What I’m always looking for is, what are the two things that are happening right? Not that we’re replacing energy sources one-to-one, or the big is being replaced with the small, but how can we have two different levels of energy security that are happening simultaneously? Distributed energy resources are clearly one of those levels—very small islandable grids, you could call them. To be able to island a house or a neighborhood or a city—it’s beneficial to island at all these levels. And to have a kind of intelligence in even the smallest devices like light bulbs or washing machines—the internet of things complementing larger-scale projects. But we can’t do it all with distributed energy alone.

What role does technology play in this two-tiered energy system?

Part of the reason we can count all these [smaller energy assets] now is because the computing power is there. Whenever I was talking to people in 2016, the story was always, we need an orchestrator. And that’s what’s happening now with software. It’s the answer that everyone was looking for in 2016, but back then, they were looking for it in a person. And we’ve totally shifted away from that to saying okay, what are the software systems that can do this orchestration work for us.
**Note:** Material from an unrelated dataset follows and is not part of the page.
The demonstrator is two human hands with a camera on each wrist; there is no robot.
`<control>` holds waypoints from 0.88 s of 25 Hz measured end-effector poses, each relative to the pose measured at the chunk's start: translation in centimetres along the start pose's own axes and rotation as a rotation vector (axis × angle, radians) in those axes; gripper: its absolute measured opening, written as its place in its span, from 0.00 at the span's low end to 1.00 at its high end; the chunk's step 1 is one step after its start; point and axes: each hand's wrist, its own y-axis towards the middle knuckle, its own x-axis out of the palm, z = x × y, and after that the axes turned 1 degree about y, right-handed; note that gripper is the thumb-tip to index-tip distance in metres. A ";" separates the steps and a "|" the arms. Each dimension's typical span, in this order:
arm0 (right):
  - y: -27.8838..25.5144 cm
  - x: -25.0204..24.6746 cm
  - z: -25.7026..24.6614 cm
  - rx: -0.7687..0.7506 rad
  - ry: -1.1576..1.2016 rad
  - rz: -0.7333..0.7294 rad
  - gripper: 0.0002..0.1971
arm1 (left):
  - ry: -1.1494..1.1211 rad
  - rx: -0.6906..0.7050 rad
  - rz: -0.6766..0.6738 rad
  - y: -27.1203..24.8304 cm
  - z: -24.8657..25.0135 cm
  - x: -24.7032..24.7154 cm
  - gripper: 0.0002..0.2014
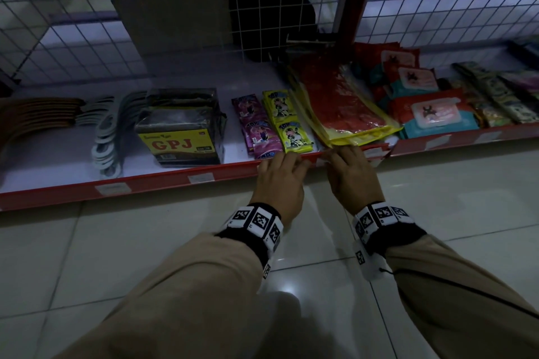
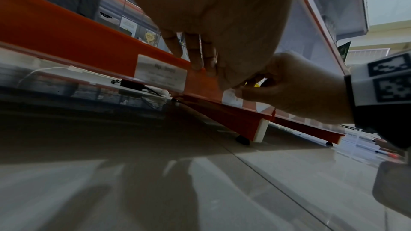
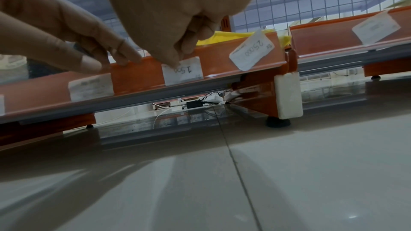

The predictive controls that companies like Uplight are creating—whether you’re talking about microgrids, virtual power plants, or distributed energy resource management—they’re all about orchestration. They have slightly different goals, but they’re coming together to achieve similar outcomes.

What role do consumers play in the energy transition?

I feel like there’s so much excitement. Finally, there’s a little crack in a giant wall whereby people can see and be close to the energy that they make. And it fills a lot of people with a kind of joy that you simply didn’t have as we moved coal-fired power plants out of cities, because what theyfilled us with was smoke and dust and misery. Even rural communities in Canada that used to run on diesel are now starting to convert to solar and wind combinations. There’s an affection for these things. They’re not at the edges of town—they’re in the center of town.

Ride the wave—that’s what I would say about prosumers, to the degree that anybody is interested. Especially because there is still a desire to have affordable and reliable electricity available to all. There isn’t this sense of, I’m a prosumer, I can make my own electricity and I can make money and everyone else can just pay more. People want to put a little bit in and get a little bit of money out, but without being separate from a larger grid effect. It’s really nice, the way that you can have your own system, and love your own system and tinker with your own system, but also still be part of an electricity community.

What changes are needed to accelerate electrification globally?

If we really want electrification to happen, if we really want that to be the low hanging fruit where we electrify everything that we can, we need to figure out how to stabilize electricity prices.

This is something we see a lot in Europe. Prices are just out of control. Nobody wants to go full electric on their vehicle, on their home, on their heating system and water pump if electricity prices are going to fluctuate madly all the time. It’s not just the technical side of things that’s a barrier. It’s also making people feel confident as consumers that this switch can happen without putting them at risk.